Adjunct Professor of Social Welfare Jorja Leap spoke to the Los Angeles Times about the current debate surrounding the Los Angeles Police Department’s use of CalGang, a secretive statewide database with information about suspected gang members, including their family members, nicknames and tattoos. Since only approved law enforcement has access to the database, it has been nearly impossible for those outside of law enforcement to gauge the integrity of the process or check the accuracy of its records. At least 20 LAPD officers are suspected of falsifying information used to identify gang members, putting additional pressure on the state Department of Justice to reform the system to prevent law enforcement from unfairly targeting people by race and economic status. Leap said the LAPD investigation “is the booster rocket to say this has got to be reformed and it’s got to be reformed not in a superficial way but in a meaningful way.”
Social Welfare Adjunct Professor Jorja Leap spoke with BBC World Service’s Spanish-language news outlet about the Fulton clique of the MS-13 street gang. A federal indictment of 22 of the gang’s members detailed brutal acts across Los Angeles, according to BBC Mundo. Federal officials said 19 of those indicted are undocumented immigrants from Central America who arrived in the past three or four years. The Fulton clique actively recruits young people, who often behave impulsively and unpredictably, Leap said. Youths who have experienced poverty, poor education, trauma and mental illness are particularly susceptible to gang overtures, she said. The indictments came as MS-13’s influence in the region has waned. Leap said 1,200 homicides were recorded during MS-13’s boom, but last year the number had dropped to 300.

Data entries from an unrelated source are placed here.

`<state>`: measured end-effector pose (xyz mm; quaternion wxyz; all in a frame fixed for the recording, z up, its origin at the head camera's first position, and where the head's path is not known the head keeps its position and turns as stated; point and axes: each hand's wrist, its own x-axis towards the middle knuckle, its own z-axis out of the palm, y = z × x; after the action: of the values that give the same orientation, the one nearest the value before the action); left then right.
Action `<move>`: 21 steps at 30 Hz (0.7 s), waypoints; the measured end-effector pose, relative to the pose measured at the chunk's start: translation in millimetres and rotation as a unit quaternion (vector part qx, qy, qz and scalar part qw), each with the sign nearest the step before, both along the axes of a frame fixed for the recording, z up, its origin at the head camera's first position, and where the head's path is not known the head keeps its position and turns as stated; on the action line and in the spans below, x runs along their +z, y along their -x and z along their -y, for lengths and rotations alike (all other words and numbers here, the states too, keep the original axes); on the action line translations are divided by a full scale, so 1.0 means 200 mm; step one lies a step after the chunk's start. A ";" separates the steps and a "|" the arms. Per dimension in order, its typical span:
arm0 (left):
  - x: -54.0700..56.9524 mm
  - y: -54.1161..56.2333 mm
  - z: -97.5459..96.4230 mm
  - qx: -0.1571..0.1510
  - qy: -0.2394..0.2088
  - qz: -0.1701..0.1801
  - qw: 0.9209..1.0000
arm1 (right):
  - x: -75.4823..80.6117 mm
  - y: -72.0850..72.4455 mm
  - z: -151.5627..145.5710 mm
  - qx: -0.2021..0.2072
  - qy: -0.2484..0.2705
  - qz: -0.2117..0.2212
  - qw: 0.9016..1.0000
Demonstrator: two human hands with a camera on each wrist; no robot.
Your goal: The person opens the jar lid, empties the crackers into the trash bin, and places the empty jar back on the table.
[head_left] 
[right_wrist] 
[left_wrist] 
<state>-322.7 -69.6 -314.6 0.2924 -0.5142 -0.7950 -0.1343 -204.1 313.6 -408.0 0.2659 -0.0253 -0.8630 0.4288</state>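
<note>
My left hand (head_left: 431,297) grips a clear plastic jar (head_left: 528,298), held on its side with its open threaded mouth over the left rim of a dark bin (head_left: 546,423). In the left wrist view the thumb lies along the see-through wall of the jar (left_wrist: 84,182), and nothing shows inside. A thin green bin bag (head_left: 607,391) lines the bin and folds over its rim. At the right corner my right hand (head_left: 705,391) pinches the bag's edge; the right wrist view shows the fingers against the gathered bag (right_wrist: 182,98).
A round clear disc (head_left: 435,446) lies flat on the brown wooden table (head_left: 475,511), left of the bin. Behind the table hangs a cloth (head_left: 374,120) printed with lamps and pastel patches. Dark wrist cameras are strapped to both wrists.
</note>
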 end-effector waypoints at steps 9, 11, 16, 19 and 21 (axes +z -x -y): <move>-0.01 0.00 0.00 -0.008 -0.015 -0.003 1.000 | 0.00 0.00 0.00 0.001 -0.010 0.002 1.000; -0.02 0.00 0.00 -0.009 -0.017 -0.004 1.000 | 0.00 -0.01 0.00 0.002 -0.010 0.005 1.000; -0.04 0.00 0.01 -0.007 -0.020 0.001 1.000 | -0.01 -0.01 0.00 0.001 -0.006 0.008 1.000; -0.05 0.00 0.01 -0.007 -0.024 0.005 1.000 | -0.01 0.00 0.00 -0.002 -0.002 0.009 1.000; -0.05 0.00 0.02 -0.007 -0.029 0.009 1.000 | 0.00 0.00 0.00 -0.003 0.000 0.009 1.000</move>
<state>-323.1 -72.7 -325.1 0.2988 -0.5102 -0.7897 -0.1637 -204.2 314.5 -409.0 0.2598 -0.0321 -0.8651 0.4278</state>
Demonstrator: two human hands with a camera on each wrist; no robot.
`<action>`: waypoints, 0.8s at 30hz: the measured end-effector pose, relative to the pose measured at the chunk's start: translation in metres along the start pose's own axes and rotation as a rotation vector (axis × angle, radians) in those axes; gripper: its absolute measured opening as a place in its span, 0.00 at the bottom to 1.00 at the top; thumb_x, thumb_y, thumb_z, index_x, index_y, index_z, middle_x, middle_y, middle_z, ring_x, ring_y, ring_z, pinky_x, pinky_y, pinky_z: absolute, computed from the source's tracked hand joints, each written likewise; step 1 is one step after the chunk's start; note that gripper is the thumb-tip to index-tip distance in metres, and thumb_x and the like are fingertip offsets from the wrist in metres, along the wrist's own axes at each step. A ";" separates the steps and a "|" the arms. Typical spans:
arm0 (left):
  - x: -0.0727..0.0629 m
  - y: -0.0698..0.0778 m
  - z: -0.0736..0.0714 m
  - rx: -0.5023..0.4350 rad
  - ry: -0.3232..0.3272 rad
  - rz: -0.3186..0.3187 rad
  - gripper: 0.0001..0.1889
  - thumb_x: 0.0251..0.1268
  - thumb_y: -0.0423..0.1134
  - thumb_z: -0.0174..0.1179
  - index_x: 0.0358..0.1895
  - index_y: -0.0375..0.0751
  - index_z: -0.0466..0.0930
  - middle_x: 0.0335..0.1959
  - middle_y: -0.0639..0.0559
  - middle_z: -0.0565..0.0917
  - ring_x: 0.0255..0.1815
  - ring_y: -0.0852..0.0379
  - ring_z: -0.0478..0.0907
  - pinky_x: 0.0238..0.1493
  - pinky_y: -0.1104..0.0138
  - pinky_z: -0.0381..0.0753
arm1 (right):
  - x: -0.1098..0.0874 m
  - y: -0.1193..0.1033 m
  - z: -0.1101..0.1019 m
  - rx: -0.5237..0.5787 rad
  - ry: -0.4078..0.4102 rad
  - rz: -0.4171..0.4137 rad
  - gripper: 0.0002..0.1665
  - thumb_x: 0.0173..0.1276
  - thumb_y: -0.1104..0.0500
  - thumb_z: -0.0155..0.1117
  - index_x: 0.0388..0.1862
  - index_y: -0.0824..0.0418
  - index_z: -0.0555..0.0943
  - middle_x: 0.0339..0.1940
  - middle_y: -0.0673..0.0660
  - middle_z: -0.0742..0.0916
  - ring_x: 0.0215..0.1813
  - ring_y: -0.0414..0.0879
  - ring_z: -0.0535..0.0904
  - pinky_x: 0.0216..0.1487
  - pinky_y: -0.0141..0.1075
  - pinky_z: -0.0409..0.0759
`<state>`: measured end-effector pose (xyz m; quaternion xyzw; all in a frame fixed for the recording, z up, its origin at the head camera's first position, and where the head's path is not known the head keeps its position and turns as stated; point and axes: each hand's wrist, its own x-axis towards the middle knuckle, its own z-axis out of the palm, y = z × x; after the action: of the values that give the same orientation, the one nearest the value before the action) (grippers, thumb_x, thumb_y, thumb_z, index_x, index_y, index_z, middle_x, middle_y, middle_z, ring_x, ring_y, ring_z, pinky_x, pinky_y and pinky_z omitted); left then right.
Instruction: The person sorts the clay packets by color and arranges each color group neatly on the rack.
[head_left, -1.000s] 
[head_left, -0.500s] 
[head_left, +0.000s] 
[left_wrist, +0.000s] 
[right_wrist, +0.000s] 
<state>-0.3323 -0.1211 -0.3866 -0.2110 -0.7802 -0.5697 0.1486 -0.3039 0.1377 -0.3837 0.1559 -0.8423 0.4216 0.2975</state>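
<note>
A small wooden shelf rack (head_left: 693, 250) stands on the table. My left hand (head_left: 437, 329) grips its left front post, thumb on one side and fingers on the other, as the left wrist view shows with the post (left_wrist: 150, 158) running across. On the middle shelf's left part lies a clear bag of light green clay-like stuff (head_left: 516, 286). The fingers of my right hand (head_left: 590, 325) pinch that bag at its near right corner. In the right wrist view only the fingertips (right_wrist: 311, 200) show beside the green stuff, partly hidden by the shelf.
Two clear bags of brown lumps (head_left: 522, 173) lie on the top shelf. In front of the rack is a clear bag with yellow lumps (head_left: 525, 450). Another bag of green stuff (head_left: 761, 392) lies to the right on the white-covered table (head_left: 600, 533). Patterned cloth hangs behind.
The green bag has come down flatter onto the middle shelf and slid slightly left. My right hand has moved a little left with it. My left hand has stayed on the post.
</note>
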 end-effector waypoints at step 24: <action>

Adjunct Professor of Social Welfare Jorja Leap was featured in a New York Times article about the restrictive parole system that makes it difficult for individuals with a history of gang involvement to ever clear their names. Kerry Lathan, who was shot in the back while picking up a T-shirt from Nipsey Hussle’s store the day the rap artist was killed, was later arrested for violating parole by associating with a known gang member. Hailed as a community icon who had turned his life around and worked with police to reduce gang violence, Hussle was still listed on CalGang, the California database of gang members. Leap said, “If someone like Nipsey Hussle is viewed as always a gang member, what is happening to the average guy who has a low-level job, who’s trying to make it, and that’s his past?” Leap concluded, “No one ever makes it off that list. No one.”
Adjunct Professor of Social Welfare Jorja Leap, who has conducted extensive research on gangs, contributed to a KPCC discussion about the reality and evolution of gang violence in South Los Angeles. Concerns about heightened gang violence were prompted by the shooting of rapper Nipsey Hussle, which remains under investigation. Looking at the data from current efforts to reduce gang violence through prevention, intervention and reentry, Leap confirmed that “what we’re doing is working” but there is still a long way to go. “The relationship between the communities of L.A. and law enforcement has changed radically in a very positive direction,” Leap said. Looking forward, she stressed the importance of prioritizing funding and trauma-informed reentry, arguing that “we must not become complacent.”